_TASK:_ Some lines below hold "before". Pick them out and copy them.

+-------+

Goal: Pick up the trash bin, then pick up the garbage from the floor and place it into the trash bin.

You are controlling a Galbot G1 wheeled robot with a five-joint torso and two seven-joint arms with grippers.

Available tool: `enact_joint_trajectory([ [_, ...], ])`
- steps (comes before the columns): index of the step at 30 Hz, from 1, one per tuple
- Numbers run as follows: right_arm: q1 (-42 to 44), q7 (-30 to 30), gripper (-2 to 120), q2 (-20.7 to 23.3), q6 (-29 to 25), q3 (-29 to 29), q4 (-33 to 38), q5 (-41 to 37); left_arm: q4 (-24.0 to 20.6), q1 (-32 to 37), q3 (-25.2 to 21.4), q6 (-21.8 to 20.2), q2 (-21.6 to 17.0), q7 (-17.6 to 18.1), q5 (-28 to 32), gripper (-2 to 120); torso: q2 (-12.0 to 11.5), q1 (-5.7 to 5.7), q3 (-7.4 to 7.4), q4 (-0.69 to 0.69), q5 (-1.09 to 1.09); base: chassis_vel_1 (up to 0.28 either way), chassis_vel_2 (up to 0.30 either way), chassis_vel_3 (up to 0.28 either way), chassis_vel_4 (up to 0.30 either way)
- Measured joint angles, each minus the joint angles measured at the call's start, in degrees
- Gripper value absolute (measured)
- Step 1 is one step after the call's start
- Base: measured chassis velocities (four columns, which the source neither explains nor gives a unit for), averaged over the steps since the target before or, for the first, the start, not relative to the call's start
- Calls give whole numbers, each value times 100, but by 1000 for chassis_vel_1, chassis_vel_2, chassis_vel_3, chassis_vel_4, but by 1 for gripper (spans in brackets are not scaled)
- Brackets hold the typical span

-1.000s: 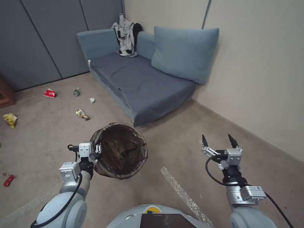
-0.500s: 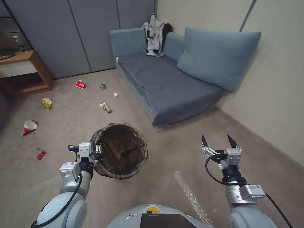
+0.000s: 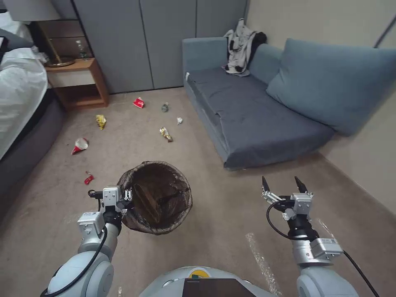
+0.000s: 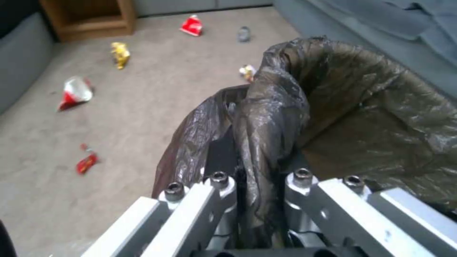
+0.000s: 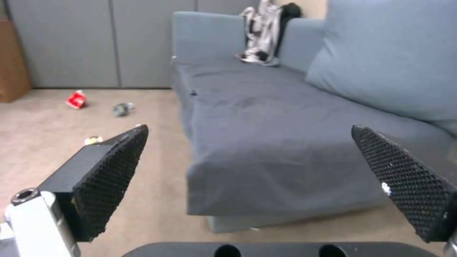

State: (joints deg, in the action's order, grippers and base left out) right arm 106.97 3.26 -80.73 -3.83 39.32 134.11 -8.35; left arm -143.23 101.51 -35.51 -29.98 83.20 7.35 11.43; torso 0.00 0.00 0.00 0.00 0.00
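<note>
The trash bin [image 3: 161, 198], lined with a crinkled dark bag, hangs above the carpet in front of me. My left gripper [image 3: 128, 194] is shut on its near rim; in the left wrist view the left gripper [image 4: 259, 176] pinches the folded bag of the trash bin [image 4: 371, 117]. Garbage lies farther off on the floor: a red carton [image 3: 139, 102], a crushed bottle [image 3: 165, 107], white paper [image 3: 179, 120], a yellow-brown wrapper [image 3: 166, 134], a yellow wrapper [image 3: 100, 121], a red-white wrapper [image 3: 80, 145] and a small red piece [image 3: 88, 178]. My right gripper [image 3: 282, 185] is held open and bare at the right.
A blue-grey sofa [image 3: 255, 119] with a big cushion [image 3: 334, 82] and clothes [image 3: 241, 47] fills the far right. A bed [image 3: 20, 99] runs along the left, with a wooden nightstand [image 3: 82, 80] behind it. Grey cabinet doors [image 3: 165, 37] close the back.
The whole picture has shifted right, so the camera has turned left; bed and nightstand came into view. Both grippers and the held bin keep their places relative to me.
</note>
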Motion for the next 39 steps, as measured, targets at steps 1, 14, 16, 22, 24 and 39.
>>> enact_joint_trajectory([
  [1, 0, 0, 100, 0, 0, 0, 0, 0, 0, 0, 0, 0, 0, 0, 0, 7, 0, 0, 0, 0, 0, 90, 78, 86, 61],
  [14, -15, 54, 100, 7, 52, -13, -7, 0, 0, 19, 3, 5, 11, -7, -29, 7, 0, 0, 0, -1, 0, 75, 75, 92, 96],
  [16, -20, 68, 100, 9, 61, -14, -6, 2, 0, 21, 7, 9, 15, -11, -33, 7, 0, 0, 0, 1, 0, 120, 97, 102, 113],
  [22, -48, 108, 100, 10, 69, -30, -6, 1, 0, 27, 11, 25, 31, -45, -32, 7, 0, 0, 0, 2, 0, 95, 91, 80, 91],
  [24, -49, 110, 100, 10, 74, -31, -7, 1, 0, 32, 11, 25, 33, -49, -30, 7, 0, 0, 0, 2, 0, 53, 55, 62, 74],
  [39, -99, 144, 100, 10, 150, -14, -8, -11, 0, 40, 20, 33, 49, -76, -45, 7, 0, 0, 0, 0, 0, 2, 3, 4, 1],
])
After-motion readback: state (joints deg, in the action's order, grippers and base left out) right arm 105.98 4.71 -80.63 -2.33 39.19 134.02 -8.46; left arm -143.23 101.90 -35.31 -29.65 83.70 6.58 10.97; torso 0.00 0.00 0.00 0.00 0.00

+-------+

_ANSWER TO THIS TASK:_
- steps (comes before the columns): index of the step at 30 Hz, from 1, one per tuple
- Base: measured chassis velocities (four columns, which the source neither explains nor gives a unit for), averaged over the steps since the target before or, for the first, the start, not relative to the call's start

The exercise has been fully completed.